• **How to complete this task**
Give again, character for character, the lines that lie between the first line of the material and the line with "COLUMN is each", inclusive. Omit pictures.

• **Provided information**
◆ ◆ ◆ ◆

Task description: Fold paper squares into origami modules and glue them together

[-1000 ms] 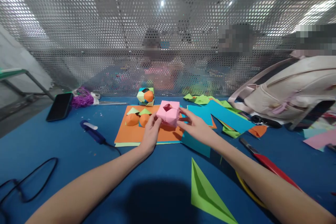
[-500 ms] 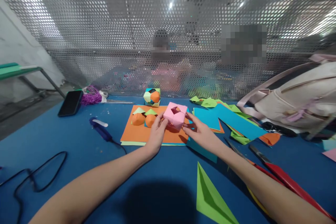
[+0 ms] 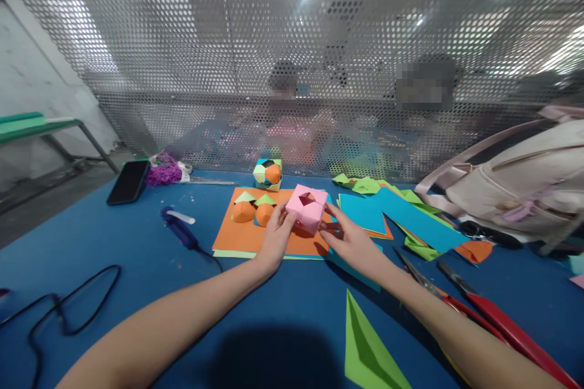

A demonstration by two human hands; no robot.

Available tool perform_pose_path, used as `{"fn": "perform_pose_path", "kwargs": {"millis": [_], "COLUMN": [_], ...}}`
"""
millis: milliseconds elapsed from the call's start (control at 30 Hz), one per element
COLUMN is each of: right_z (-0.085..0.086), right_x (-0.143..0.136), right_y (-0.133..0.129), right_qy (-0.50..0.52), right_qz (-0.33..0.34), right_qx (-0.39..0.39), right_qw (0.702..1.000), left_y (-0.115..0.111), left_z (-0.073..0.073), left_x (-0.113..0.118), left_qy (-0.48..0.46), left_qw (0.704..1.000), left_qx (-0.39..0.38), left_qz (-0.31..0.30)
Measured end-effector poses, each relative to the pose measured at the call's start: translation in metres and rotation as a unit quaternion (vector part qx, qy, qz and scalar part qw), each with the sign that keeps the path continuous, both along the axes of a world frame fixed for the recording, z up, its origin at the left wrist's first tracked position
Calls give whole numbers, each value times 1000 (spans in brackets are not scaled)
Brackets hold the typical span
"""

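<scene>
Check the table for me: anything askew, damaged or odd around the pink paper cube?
Nothing damaged. The pink paper cube sits tilted between the left hand and right hand, over the orange sheet. Red-handled scissors lie open close by the right forearm.

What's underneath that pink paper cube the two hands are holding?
Under the pink paper cube, held between the left hand and right hand, lies an orange sheet over green and blue sheets. The patch directly beneath the cube is hidden.
</scene>
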State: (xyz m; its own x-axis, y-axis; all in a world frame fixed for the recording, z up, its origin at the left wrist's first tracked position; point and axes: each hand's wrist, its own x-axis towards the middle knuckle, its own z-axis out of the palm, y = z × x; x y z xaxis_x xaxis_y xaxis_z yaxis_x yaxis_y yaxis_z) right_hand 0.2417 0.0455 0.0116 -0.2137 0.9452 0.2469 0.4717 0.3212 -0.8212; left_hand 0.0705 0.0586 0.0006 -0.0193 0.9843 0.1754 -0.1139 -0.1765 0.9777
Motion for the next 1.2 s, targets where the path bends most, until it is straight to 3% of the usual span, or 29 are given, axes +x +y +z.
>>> {"fn": "perform_pose_path", "kwargs": {"millis": [400,700,900,1200], "right_z": [5,12,15,18], "right_x": [-2,-3,-5,-4], "right_y": [-2,1,-1,-1], "right_qy": [42,148,215,277], "right_qz": [-14,-68,-41,-50], "right_qx": [2,-61,-132,-153], "right_qw": [999,985,967,947], "left_y": [-1,-3,-6,-7], "left_z": [3,5,6,13], "left_x": [0,2,2,2], "left_qy": [-5,-10,-6,49], "left_qw": [1000,1000,999,998], "left_qx": [-4,-18,-8,0], "left_qz": [7,-14,-39,-31]}}
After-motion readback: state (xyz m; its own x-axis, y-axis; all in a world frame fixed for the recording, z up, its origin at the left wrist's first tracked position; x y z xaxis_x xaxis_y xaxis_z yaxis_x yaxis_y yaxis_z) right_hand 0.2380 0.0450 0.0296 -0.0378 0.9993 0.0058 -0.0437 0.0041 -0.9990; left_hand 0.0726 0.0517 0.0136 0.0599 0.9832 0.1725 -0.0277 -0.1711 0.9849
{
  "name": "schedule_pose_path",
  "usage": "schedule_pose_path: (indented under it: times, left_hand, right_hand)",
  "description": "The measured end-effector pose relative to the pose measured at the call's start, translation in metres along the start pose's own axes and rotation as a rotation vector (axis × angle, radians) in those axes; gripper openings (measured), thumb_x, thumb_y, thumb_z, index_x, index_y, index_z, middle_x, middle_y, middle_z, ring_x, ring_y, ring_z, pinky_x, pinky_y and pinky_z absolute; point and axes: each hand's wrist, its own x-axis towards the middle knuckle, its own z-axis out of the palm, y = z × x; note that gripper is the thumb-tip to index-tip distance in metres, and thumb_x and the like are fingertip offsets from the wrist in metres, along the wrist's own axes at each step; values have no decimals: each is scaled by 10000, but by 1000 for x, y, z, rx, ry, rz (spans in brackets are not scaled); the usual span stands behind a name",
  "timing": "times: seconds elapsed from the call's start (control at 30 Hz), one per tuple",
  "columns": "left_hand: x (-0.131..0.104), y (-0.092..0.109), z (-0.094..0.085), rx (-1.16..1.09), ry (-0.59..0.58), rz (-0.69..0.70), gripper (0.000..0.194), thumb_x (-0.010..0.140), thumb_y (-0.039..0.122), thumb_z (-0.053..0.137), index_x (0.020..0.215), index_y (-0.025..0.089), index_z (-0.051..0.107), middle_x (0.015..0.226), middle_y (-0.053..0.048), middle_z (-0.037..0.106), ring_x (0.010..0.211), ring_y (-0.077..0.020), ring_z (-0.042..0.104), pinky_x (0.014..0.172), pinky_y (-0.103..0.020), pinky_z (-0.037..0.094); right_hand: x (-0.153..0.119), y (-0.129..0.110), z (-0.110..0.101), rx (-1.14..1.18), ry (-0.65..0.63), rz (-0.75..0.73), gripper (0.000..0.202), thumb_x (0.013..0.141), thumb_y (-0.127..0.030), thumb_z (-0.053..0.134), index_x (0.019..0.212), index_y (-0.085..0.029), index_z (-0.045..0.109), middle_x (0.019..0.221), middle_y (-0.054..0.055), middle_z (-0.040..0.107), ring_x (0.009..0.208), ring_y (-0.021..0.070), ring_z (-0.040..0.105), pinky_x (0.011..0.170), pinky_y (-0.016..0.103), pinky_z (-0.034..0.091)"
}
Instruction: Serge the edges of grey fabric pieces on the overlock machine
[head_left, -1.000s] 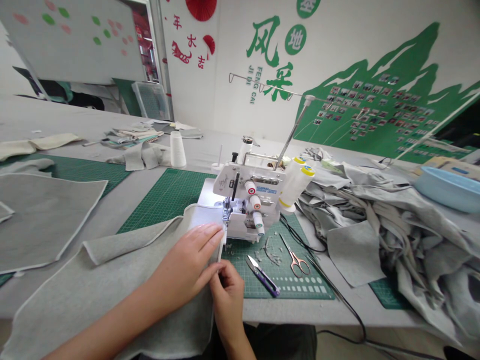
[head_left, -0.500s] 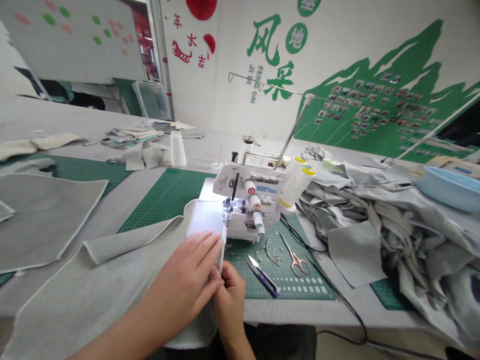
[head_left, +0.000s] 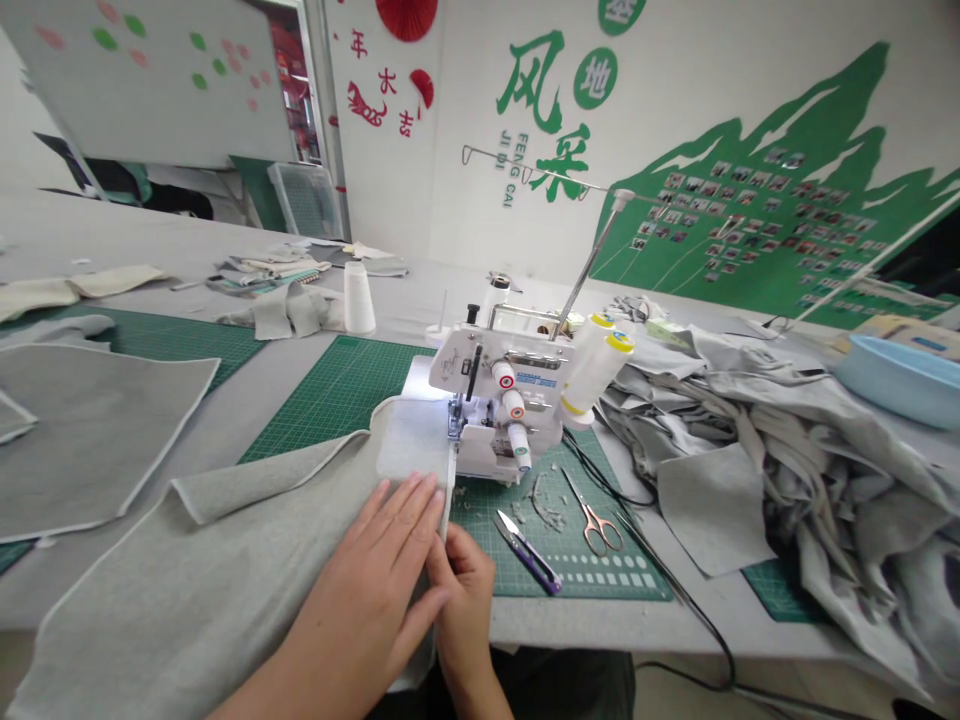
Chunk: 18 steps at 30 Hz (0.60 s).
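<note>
Grey desk (head_left: 570, 620): grey cloth (head_left: 225, 570) on top, edge at machine foot (head_left: 454, 415). Pressing cloth with flattened left hand (head_left: 367, 600); pinching near edge with right hand (head_left: 465, 590). White edging (head_left: 175, 485) visible on far and left sides, likely done; stretch from foot to hands likely left. Can't tell remaining length.

We see a left hand (head_left: 375, 575) and a right hand (head_left: 463, 590), both ungloved, with slender fingers and nails that look short. The forearms that we can see are bare too. Below the near edge of the table (head_left: 570, 620) we make out dark, nearly black clothing (head_left: 566, 685), its details lost in shadow.
</note>
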Motion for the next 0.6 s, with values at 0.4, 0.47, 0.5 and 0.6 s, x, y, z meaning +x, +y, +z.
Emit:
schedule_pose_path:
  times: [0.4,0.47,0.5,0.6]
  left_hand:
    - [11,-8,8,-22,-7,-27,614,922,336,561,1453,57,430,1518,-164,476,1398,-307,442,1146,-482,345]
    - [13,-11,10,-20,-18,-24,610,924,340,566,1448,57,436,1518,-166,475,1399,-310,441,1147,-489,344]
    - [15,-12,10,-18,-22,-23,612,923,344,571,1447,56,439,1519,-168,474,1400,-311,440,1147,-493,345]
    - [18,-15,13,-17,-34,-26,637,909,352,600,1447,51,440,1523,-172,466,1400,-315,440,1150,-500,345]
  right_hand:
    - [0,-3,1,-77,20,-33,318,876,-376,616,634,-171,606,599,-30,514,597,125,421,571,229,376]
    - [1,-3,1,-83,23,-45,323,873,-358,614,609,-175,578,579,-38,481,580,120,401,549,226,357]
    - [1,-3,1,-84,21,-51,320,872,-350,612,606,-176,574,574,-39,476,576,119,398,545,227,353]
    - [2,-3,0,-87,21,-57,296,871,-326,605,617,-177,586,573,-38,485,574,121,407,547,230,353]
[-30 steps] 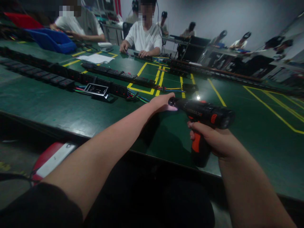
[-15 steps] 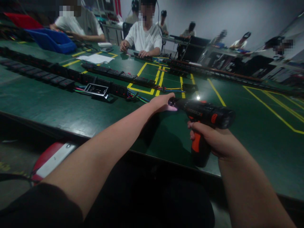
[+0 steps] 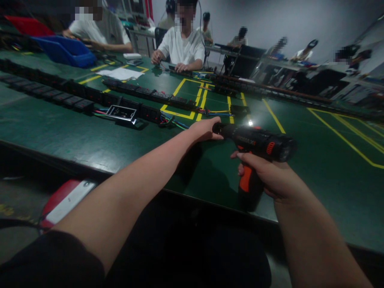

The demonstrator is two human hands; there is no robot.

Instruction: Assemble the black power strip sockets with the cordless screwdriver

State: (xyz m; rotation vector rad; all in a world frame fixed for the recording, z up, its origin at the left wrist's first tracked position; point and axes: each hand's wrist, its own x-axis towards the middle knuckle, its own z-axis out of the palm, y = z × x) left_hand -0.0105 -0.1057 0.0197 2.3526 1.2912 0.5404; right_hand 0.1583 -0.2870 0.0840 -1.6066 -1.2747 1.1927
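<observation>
The right hand (image 3: pixel 264 170) grasps the drill (image 3: pixel 252 138) by its handle (image 3: pixel 245 180) over the table (image 3: pixel 75 136), seemingly to aim its nose (image 3: pixel 223 130) toward the left hand (image 3: pixel 205 129), which curls there, perhaps for steadying, though I cannot tell what that hand grips

The left hand (image 3: pixel 205 129) is held forward on an outstretched arm (image 3: pixel 141 176). The right hand (image 3: pixel 271 174) is curled into a grip.
</observation>
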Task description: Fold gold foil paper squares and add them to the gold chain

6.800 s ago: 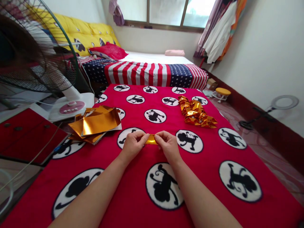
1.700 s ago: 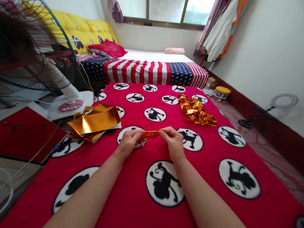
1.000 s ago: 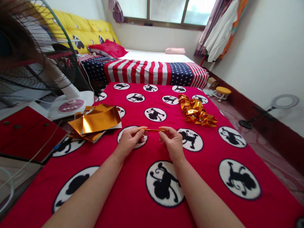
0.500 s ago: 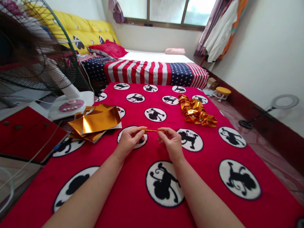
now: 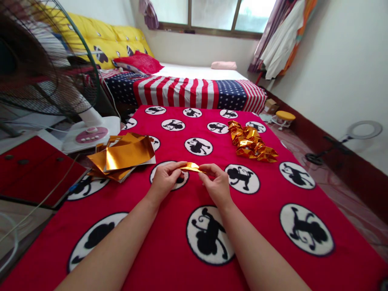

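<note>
Between both hands, just above the red cloth, is a narrow folded strip of gold foil paper. My left hand pinches its left end between thumb and fingers. The right end is in the thumb and fingers of my right hand. The strip bows slightly and its shiny face shows. To the left lies a loose stack of gold foil sheets, some with white backs. Several folded gold foil pieces sit in a cluster to the right, beyond my right hand.
An electric fan stands at the left beside a red cabinet. A bed with a striped and starred cover is beyond the cloth. On the right floor are a yellow stool and a ring-light stand.
The foil strip has turned and bowed, so more of its bright face shows. My right hand has shifted slightly left; the foil stack and the folded pieces have stayed put.
</note>
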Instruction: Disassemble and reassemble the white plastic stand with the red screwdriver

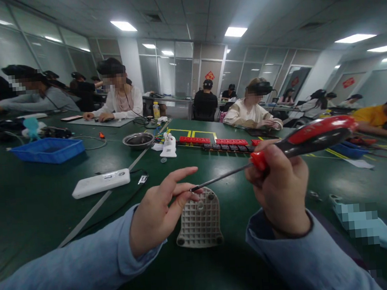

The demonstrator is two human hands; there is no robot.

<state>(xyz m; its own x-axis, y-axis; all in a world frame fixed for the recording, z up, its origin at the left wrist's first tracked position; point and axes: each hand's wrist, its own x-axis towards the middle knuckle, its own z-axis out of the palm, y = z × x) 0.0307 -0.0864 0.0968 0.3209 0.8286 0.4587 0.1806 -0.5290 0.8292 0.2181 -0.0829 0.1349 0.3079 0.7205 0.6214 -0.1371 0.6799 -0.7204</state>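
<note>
A screwdriver (316, 136) with a red and black handle is in my right hand (280, 187), its fingers closed round the front of the handle and the red collar. Its metal shaft slants down to the left. At the tip, the thumb and fingers of my left hand (161, 208) are pinched together; whatever small thing they hold there is hidden. Just below and behind those fingertips, a light grey plastic base (200, 225) with a ribbed grid lies on the green table. Dark round spots show at its corners, and my left fingers cover part of its top edge.
A white power strip (101, 183) lies to the left, near a blue tray (48, 151). Beyond are a metal bowl (137, 140), a white plastic part (169, 146) and red block strips (195, 140). A light blue phone-like object (370, 225) lies right. People sit across the table.
</note>
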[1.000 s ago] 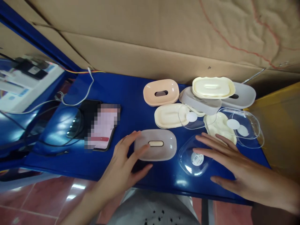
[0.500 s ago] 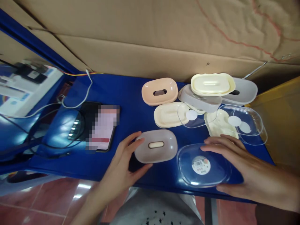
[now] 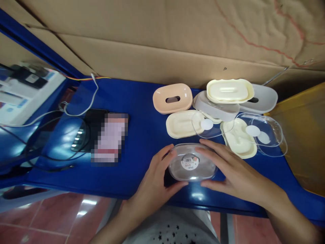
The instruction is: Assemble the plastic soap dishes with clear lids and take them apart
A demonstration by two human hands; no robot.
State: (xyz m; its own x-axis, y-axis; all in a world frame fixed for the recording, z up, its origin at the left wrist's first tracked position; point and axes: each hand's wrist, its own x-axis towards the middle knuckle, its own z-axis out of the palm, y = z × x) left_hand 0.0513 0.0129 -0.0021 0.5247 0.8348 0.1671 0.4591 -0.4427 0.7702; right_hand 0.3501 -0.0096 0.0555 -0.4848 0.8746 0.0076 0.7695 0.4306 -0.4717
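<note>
A clear plastic lid (image 3: 205, 171) with a round barcode label lies over a grey oval soap dish (image 3: 175, 169), which shows through it. My left hand (image 3: 161, 171) grips the dish at its left end, thumb along the near edge and fingers on the far edge. Around the lid's right end, my right hand (image 3: 224, 166) is closed, with fingers over the top and thumb at the near side. Whether the lid is fully seated cannot be seen. Just beyond the hands lie a cream tray (image 3: 179, 125) and a second cream tray (image 3: 241, 140).
Toward the back of the blue table (image 3: 142, 142) are a peach dish (image 3: 159, 98), a stacked pale yellow tray (image 3: 228, 91) and grey dishes (image 3: 266, 98). Clear lids (image 3: 275, 132) lie at right beside a yellowish box (image 3: 304, 135). A phone (image 3: 111, 135) and cables occupy the left.
My right hand has carried the clear lid leftward onto the grey dish. My left hand and the dish have shifted right, and the two hands are now close together.
</note>
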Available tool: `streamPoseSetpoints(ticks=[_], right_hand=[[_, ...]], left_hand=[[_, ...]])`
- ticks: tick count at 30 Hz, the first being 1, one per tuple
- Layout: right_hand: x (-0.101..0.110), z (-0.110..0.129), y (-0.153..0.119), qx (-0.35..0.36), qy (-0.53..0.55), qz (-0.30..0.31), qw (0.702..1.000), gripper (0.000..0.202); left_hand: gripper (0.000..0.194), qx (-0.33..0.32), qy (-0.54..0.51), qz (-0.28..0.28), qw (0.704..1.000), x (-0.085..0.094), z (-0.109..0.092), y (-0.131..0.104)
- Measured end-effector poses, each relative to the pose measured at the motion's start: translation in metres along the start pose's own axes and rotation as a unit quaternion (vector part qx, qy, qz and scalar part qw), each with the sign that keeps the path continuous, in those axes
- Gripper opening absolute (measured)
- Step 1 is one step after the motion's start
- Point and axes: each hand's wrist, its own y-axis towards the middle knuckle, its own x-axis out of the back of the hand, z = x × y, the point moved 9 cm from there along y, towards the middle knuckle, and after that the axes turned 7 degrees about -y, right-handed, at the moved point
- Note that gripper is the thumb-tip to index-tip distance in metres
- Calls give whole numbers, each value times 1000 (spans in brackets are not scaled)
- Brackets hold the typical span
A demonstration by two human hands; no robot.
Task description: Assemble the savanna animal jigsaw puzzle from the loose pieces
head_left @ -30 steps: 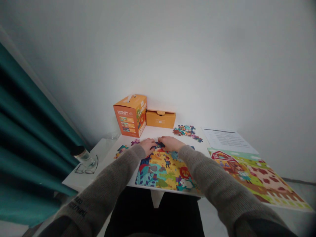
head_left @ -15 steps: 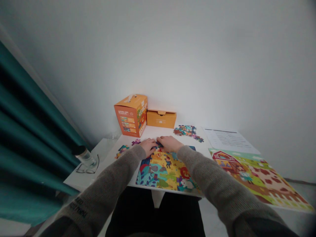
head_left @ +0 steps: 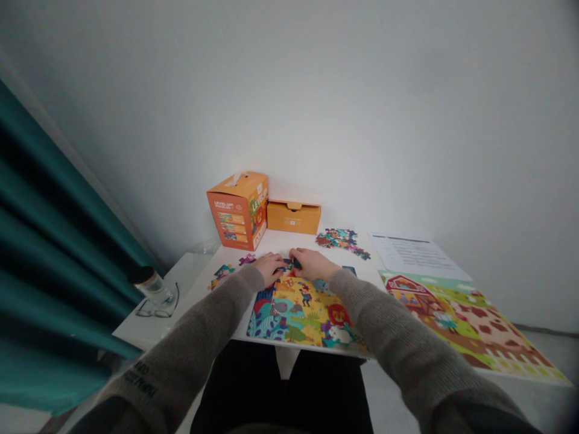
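A colourful jigsaw puzzle (head_left: 301,310) with animals lies on the white table in front of me. My left hand (head_left: 270,267) rests at its upper left edge, fingers bent and touching the pieces there. Beside it, my right hand (head_left: 313,263) pinches a dark puzzle piece (head_left: 296,263) at the top edge. Loose pieces (head_left: 222,272) lie left of my left hand, with a purple piece (head_left: 246,259) near its fingers. Another pile of loose pieces (head_left: 338,238) is behind my right hand.
An orange puzzle box (head_left: 237,211) and a flat yellow box (head_left: 294,217) stand at the back by the wall. To the right lie a printed sheet (head_left: 416,256) and a farm picture (head_left: 470,325). A jar (head_left: 156,288) and glasses (head_left: 158,308) are at the left.
My right hand's fingers have shifted slightly, and more of the dark piece shows between them. The view has moved a little; the left hand stays at the puzzle's upper edge.
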Motion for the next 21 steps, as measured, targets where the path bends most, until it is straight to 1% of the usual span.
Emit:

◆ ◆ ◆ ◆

• **Exercise answer**
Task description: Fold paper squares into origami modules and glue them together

[-1000 ms] 
[-500 ms] 
[+0 ms] 

A demonstration by two human hands; no robot.

Available tool perform_pose_path, used as `{"fn": "perform_pose_path", "kwargs": {"millis": [_], "COLUMN": [_], ...}}`
"""
millis: milliseconds elapsed from the call's start (control at 30 Hz), one per element
COLUMN is each of: right_z (-0.085..0.086), right_x (-0.143..0.136), right_y (-0.133..0.129), right_qy (-0.50..0.52), right_qz (-0.33..0.34), right_qx (-0.39..0.39), right_qw (0.702..1.000), left_y (-0.115..0.111), left_z (-0.073..0.073), left_x (-0.113..0.118), left_qy (-0.48..0.46), left_qw (0.704..1.000), left_qx (-0.39..0.38), left_qz (-0.31..0.30)

Response complete; there is no more output.